David and I recognized that we needed something more for our marriage. We were in a rut. We were walking the day to day and not communicating well. Arguments were happening more often, we were divided on discipline for the kids, and we just were not working as one. We started to do this weekly course together. We watched a video from the host, answered the study guide questions, and we actually talked about them – discussion style. Many of the weeks were uncomfortable because we had to talk through past stuff from growing up to stuff that happened recently. One week, it took us two hours because we had just come from a two day stint of not talking at all – it was a good ol’ silent treatment fight. Yep, even after seventeen years! During the courses, I felt the need to pray together. I had been praying with the kids before we walked out the door to school and I thought, “What if I did this with David before he went to work?”
I humbly asked David to take lead and pray with me before he went to work. I wanted to release any control I would have over leading, I tend to do that, so he leads our prayers. It was awkward at first. He wasn’t used to leading in prayer, and I wasn’t used to praying with him. We never have a lot of time. It is usually about a minute. We sit on the couch, hold hands, and say a prayer for each of our days. He leaves for work, and I continue with my devotions or whatever I may be doing.
Ezra 8:23 says, “So we fasted and petitioned our God about this, and he answered our prayer.” Here is what you want to hear: our marriage is stronger than it has been in years. In the last few weeks that we have been doing this, our children have seen better communication, togetherness, love, and devotion. For the first time in years, I feel like I am “one” with my husband. David even came to me one day and told me that he is loving that we pray together. He said that he has a better day at work and is more calm. We can talk again like we used to when we were dating (don’t even try to count how long ago that was!).

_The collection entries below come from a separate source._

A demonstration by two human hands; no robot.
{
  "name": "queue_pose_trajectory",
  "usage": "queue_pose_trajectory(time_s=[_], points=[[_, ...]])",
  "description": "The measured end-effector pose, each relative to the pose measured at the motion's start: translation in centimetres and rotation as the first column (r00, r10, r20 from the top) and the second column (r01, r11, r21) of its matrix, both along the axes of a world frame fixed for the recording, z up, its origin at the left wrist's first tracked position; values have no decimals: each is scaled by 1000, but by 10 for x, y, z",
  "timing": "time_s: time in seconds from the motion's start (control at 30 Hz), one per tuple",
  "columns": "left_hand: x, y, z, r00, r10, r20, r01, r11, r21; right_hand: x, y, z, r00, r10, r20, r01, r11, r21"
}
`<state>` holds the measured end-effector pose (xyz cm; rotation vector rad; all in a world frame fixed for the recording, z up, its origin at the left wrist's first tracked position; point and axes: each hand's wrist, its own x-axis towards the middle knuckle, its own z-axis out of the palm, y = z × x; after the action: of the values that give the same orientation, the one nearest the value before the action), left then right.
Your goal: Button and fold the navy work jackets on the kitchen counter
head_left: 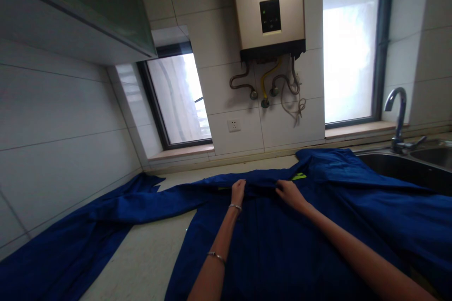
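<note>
A dark blue long-sleeved garment, which looks like a work jacket, lies spread over the countertop. One sleeve runs off to the left; more blue cloth reaches right as far as the sink. My left hand is closed on the folded upper edge near the middle. A little to its right, my right hand pinches the same edge. Between the two hands the cloth bunches into a fold. Small bright yellow-green patches show at this edge.
Pale countertop shows between the left sleeve and the garment's body. At the right are a sink and a chrome faucet. A water heater hangs on the tiled wall, pipes below it. A wall cabinet juts out at upper left.
</note>
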<state>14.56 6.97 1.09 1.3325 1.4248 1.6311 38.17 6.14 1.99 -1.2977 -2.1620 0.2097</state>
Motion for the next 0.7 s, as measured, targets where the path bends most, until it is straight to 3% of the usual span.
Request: queue_pose_trajectory(time_s=[0.07, 0.13, 0.23, 0.3, 0.33, 0.43, 0.6, 0.67, 0.7], points=[[-6, -2, 3, 998, -50, 28, 51, 998, -22, 7, 7, 2, 963, 67, -262, -81, 996, -44], [-10, -6, 5, 993, -98, 59, 101, 993, -56, 10, 13, 3, 841, 65, -537, -152, 981, -119], [-10, -14, 11, 980, -149, 131, 163, 981, -104, 9, 15, 4, 504, -12, -864, -363, 904, -225], [-7, -20, 17, 952, -187, 242, 219, 970, -109, 7, 13, 5, 300, -78, -951, -514, 826, -230], [-5, -22, 20, 928, -211, 308, 252, 963, -97, 7, 12, 6, 242, -109, -964, -564, 793, -231], [-3, -25, 28, 858, -269, 437, 332, 940, -74, 7, 9, 7, 200, -197, -960, -628, 727, -280], [-12, -25, 34, 864, -284, 417, 400, 888, -224, 14, 13, 13, 217, -268, -939, -704, 623, -340], [-17, -25, 34, 866, -293, 406, 424, 860, -285, 19, 15, 16, 268, -288, -919, -702, 595, -391], [-20, -26, 34, 866, -297, 403, 433, 847, -307, 22, 15, 17, 330, -275, -903, -682, 592, -429]])
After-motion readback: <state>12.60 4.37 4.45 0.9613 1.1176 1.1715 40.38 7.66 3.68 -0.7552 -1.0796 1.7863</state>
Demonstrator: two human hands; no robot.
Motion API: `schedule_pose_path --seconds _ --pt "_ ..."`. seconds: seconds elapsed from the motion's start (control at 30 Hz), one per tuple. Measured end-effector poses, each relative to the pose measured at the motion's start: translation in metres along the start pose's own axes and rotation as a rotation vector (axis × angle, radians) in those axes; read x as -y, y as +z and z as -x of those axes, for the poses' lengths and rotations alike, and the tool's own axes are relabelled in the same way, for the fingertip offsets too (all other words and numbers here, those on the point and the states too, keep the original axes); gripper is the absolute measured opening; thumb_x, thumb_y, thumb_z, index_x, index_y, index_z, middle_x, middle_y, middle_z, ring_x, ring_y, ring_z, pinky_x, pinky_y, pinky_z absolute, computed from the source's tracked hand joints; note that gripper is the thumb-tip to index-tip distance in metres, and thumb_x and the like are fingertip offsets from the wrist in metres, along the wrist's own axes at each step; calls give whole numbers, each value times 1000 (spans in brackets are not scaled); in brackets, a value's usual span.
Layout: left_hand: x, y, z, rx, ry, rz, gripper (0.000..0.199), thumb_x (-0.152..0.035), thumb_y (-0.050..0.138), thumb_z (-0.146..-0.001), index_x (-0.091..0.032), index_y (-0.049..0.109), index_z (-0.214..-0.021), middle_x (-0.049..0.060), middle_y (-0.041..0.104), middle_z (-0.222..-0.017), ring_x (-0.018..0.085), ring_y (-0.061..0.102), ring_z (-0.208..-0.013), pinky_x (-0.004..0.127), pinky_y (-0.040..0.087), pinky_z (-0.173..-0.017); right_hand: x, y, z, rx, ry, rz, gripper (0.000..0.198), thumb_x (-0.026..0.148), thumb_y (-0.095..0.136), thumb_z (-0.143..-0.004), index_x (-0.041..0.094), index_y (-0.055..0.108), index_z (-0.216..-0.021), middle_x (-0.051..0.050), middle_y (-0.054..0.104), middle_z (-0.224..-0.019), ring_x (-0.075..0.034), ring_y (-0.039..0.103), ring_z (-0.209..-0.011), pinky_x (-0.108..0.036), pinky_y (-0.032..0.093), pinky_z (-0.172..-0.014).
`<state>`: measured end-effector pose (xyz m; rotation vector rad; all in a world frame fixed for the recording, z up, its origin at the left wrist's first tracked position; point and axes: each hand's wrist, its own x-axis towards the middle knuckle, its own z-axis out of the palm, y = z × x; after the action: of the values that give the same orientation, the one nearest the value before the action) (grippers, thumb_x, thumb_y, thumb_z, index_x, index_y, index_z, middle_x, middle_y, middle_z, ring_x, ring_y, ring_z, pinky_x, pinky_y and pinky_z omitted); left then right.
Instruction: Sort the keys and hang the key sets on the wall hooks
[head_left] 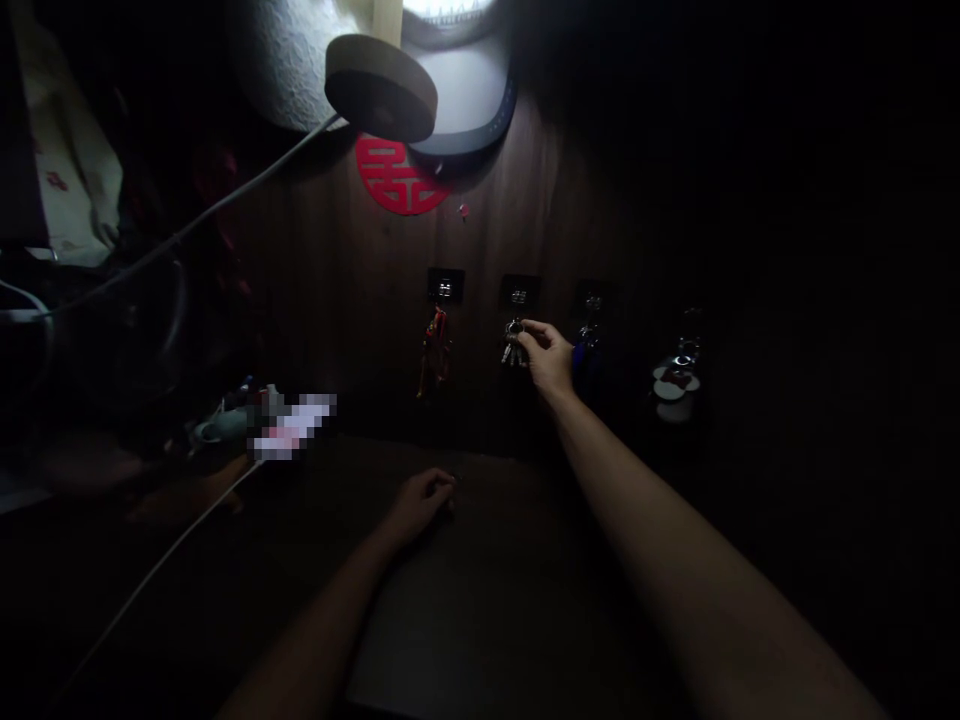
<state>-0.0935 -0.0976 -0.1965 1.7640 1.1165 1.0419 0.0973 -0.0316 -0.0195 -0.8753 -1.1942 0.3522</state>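
Observation:
My right hand [549, 362] pinches the ring of a bunch of keys [512, 352] just below the second wall hook [519, 294]. Whether the ring hangs on that hook or is off it, I cannot tell. Low over the dark tabletop [480, 580], my left hand [426, 500] has its fingers curled together, with a tiny dark thing at the fingertips that is too dim to name. Left of the keys, a red tasselled hanging [435, 345] dangles from another hook [446, 287].
Further right hang a dark blue item [589, 355] and a white bow-shaped charm [676, 385]. Overhead are a round lamp head [381, 88], pale caps [457, 100] and a red paper cutout [397, 180]. White cables [172, 550] and blurred clutter [225, 425] lie at left.

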Motion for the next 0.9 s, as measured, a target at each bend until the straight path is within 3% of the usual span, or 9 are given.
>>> schedule_pose_path --seconds 0.13,0.37,0.9 --pt "3 -1 -1 15 33 27 29 -41 48 -75 -16 60 -85 1 63 -64 14 56 -65 23 41 -62 -6 -5 17 9 83 21 43 34 60 -60 16 58 -99 -1 61 -79 -12 56 -62 -20 41 -45" --pt "2 -1 -1 8 29 32 28 -40 49 -75 -16 59 -84 0 62 -64 13 56 -64 22 40 -62 -30 -15 49 43 215 -29 46 35 62 -57 18 55 -99 2 57 -74 -10 57 -58 -19 42 -46" --pt "-2 -1 1 1 30 -42 30 -41 45 -78 -16 60 -86 2 65 -68 15 58 -67 23 42 -63 -81 -39 140 140 423 47 33 35 59 -61 17 59 -89 0 61 -70 -13 58 -58 -21 42 -47"
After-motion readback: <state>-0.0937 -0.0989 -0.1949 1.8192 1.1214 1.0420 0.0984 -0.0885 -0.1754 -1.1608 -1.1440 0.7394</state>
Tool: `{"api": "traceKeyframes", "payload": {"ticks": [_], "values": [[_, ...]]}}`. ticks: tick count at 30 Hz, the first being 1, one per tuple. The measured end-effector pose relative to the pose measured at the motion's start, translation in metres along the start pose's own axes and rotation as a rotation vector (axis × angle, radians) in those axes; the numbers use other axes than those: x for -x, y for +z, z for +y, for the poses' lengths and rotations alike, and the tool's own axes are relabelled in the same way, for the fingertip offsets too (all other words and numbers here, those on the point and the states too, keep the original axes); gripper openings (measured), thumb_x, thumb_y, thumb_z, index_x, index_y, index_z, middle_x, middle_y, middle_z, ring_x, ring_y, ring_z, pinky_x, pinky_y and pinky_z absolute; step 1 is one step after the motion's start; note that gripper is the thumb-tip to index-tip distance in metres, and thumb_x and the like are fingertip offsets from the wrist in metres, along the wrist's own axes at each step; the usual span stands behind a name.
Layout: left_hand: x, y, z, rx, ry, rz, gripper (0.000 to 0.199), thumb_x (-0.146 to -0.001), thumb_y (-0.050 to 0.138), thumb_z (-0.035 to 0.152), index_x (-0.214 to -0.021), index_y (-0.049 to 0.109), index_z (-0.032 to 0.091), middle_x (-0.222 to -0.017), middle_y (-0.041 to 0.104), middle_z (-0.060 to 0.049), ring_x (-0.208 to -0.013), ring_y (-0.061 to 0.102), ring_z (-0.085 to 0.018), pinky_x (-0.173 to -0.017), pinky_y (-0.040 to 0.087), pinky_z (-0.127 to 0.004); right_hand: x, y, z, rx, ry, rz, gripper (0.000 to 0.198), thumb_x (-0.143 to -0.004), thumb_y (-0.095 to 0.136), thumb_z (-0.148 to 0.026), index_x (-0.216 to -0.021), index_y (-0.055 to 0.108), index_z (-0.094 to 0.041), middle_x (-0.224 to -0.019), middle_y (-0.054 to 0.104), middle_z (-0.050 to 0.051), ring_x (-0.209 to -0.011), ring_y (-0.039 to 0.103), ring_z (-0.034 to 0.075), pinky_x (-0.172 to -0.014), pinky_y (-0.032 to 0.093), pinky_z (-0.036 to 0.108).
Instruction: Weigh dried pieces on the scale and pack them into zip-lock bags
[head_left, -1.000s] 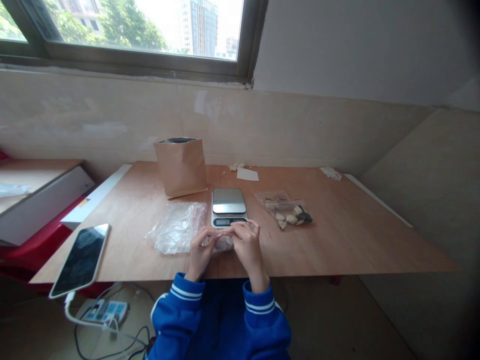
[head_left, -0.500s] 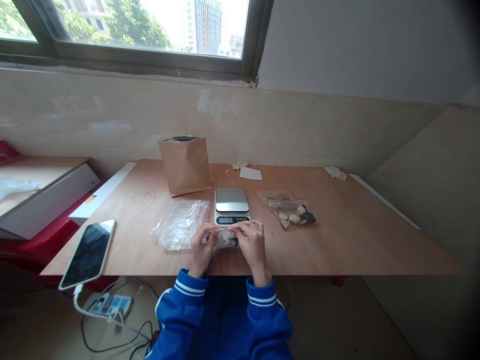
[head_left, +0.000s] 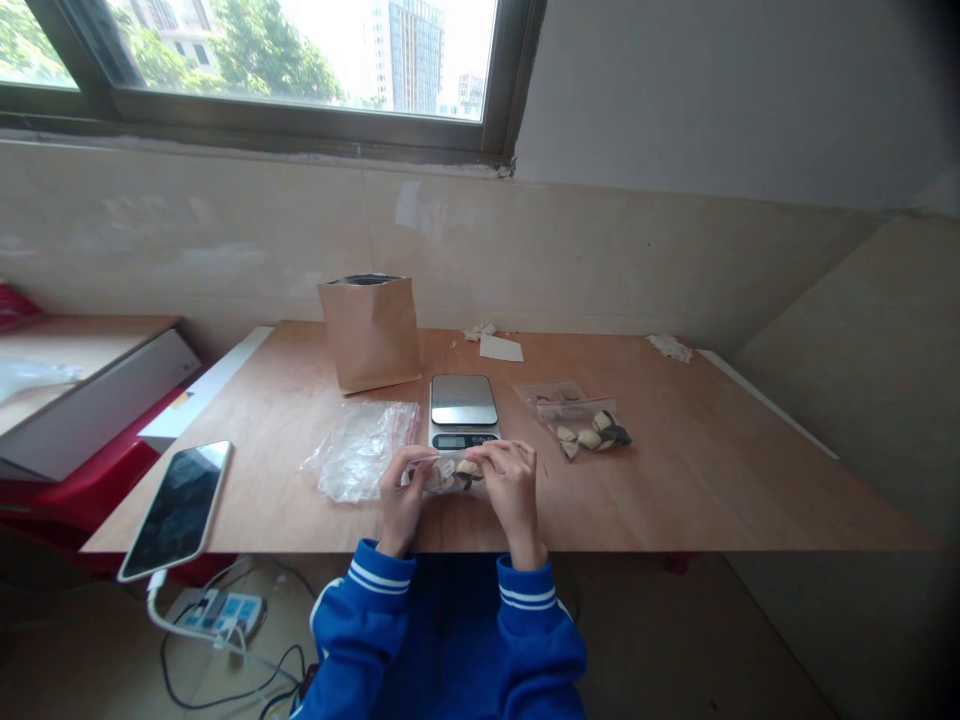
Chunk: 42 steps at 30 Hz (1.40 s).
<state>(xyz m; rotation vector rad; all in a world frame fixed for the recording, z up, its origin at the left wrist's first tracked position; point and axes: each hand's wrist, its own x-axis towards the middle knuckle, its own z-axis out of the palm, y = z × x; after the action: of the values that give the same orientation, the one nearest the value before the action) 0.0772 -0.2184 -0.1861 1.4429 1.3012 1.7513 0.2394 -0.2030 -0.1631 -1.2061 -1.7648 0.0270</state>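
Between my two hands is a small clear zip bag with pale and dark chunky pieces inside. My left hand pinches the left end of its top edge. The right end of that edge is pinched by my right hand, fingers closed. Just beyond the bag stands a digital kitchen scale with a bare steel plate; its front is partly hidden by the bag and fingers. Left of my left hand lies a stack of clear plastic bags. To the right, filled zip bags with similar pieces overlap on the table.
A brown paper pouch stands upright with its top open behind the plastic bags. A phone on a white cable sticks out over the table's left front edge. White card and crumpled paper lie at the back.
My right hand has slid slightly right along the bag's top edge, drawing away from my left. More of the pieces inside show now.
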Motion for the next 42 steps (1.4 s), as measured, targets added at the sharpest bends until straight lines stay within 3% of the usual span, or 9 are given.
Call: {"api": "traceKeyframes", "payload": {"ticks": [10,16,23,29,32,34,37,40,42], "values": [[0.0,-0.003,-0.003,0.047,-0.128,0.102,0.02,-0.085,0.061,0.04,-0.086,0.069,0.021,-0.084,0.068,-0.002,-0.078,0.061,-0.016,-0.07,0.047,-0.027,0.002,-0.002,0.008,-0.031,0.016,-0.007,0.017,-0.092,0.059,-0.028,-0.08,0.072,-0.027,-0.08,0.074,0.0,-0.086,0.065,0.02,-0.089,0.036,0.037],[-0.001,-0.001,0.003,0.148,-0.232,0.129,0.035,-0.084,0.059,0.051,-0.078,0.068,0.018,-0.073,0.065,-0.002,-0.069,0.058,-0.015,-0.064,0.047,-0.025,0.003,-0.006,0.012,-0.075,0.083,0.029,0.023,-0.093,0.056,-0.026,-0.075,0.07,-0.023,-0.078,0.074,0.001,-0.074,0.066,0.017,-0.086,0.037,0.035],[-0.005,0.002,-0.008,0.509,-0.34,0.288,0.038,-0.073,0.071,0.05,-0.061,0.06,0.016,-0.057,0.054,0.005,-0.055,0.048,-0.008,-0.054,0.041,-0.018,0.004,-0.007,0.014,-0.399,0.391,-0.031,0.021,-0.085,0.063,-0.038,-0.075,0.073,-0.022,-0.079,0.074,0.003,-0.08,0.066,0.02,-0.077,0.046,0.032],[-0.004,0.01,-0.004,0.607,-0.455,0.118,0.033,-0.072,0.072,0.049,-0.071,0.069,0.016,-0.068,0.068,0.0,-0.066,0.062,-0.013,-0.068,0.05,-0.024,0.002,-0.015,0.019,-0.688,0.642,0.081,0.034,-0.083,0.063,-0.049,-0.076,0.072,-0.017,-0.078,0.075,0.008,-0.077,0.07,0.022,-0.075,0.052,0.032],[-0.012,0.011,0.013,0.363,-0.364,-0.192,0.034,-0.086,0.058,0.045,-0.09,0.074,0.016,-0.092,0.074,-0.007,-0.089,0.066,-0.019,-0.084,0.049,-0.029,0.0,-0.026,0.038,-0.648,0.706,0.181,0.044,-0.08,0.062,-0.057,-0.078,0.071,-0.014,-0.077,0.075,0.01,-0.075,0.07,0.023,-0.074,0.053,0.033],[-0.026,0.01,0.027,0.171,-0.25,-0.309,0.036,-0.092,0.049,0.042,-0.105,0.072,0.018,-0.106,0.072,-0.008,-0.1,0.064,-0.021,-0.09,0.047,-0.032,-0.003,-0.042,0.063,-0.554,0.748,0.281,0.051,-0.077,0.06,-0.064,-0.079,0.07,-0.013,-0.075,0.074,0.011,-0.073,0.069,0.024,-0.071,0.052,0.033],[-0.063,0.005,0.049,-0.056,-0.008,-0.181,0.035,-0.094,0.044,0.037,-0.117,0.066,0.022,-0.118,0.067,-0.007,-0.109,0.06,-0.021,-0.095,0.046,-0.036,-0.013,-0.075,0.114,-0.309,0.767,0.4,0.061,-0.074,0.055,-0.072,-0.077,0.069,-0.013,-0.067,0.071,0.01,-0.066,0.065,0.024,-0.064,0.049,0.032],[-0.113,-0.002,0.07,-0.284,0.245,0.028,0.037,-0.094,0.044,0.029,-0.128,0.057,0.023,-0.133,0.056,-0.009,-0.121,0.052,-0.022,-0.102,0.042,-0.04,-0.027,-0.106,0.165,-0.094,0.715,0.351,0.066,-0.074,0.05,-0.075,-0.078,0.069,-0.011,-0.066,0.069,0.011,-0.064,0.063,0.025,-0.061,0.046,0.033],[-0.147,-0.008,0.081,-0.465,0.315,0.144,0.042,-0.092,0.046,0.024,-0.133,0.052,0.023,-0.141,0.048,-0.01,-0.132,0.042,-0.025,-0.11,0.033,-0.044,-0.036,-0.116,0.186,0.059,0.721,0.309,0.069,-0.079,0.043,-0.073,-0.08,0.07,-0.01,-0.069,0.069,0.015,-0.068,0.063,0.028,-0.064,0.046,0.036]]}}
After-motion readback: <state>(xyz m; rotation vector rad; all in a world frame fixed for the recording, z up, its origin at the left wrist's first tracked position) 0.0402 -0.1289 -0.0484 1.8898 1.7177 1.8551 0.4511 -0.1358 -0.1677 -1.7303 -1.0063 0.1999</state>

If you don’t have a husband that is a praying man, start to pray on your own that God would take captive his heart and he would want to start praying with you. You may need to take lead for a while, but as God works in your husband’s heart, he will begin to start to take lead. Prayer can save your marriage. It is worth the fight. It is worth the time and effort. God designed marriage to be good.
Lord, I humbly ask that You bring together the men and women who have devoted their lives to living for You and cover them with Your love. Speak to the hearts of couples that need to go to You for strength in their marriages. May they see that You are the only way to strength and longevity. Humble Your people to pray, Your married people. Thank You for answering our prayers and caring so much for our marriages to succeed. Amen.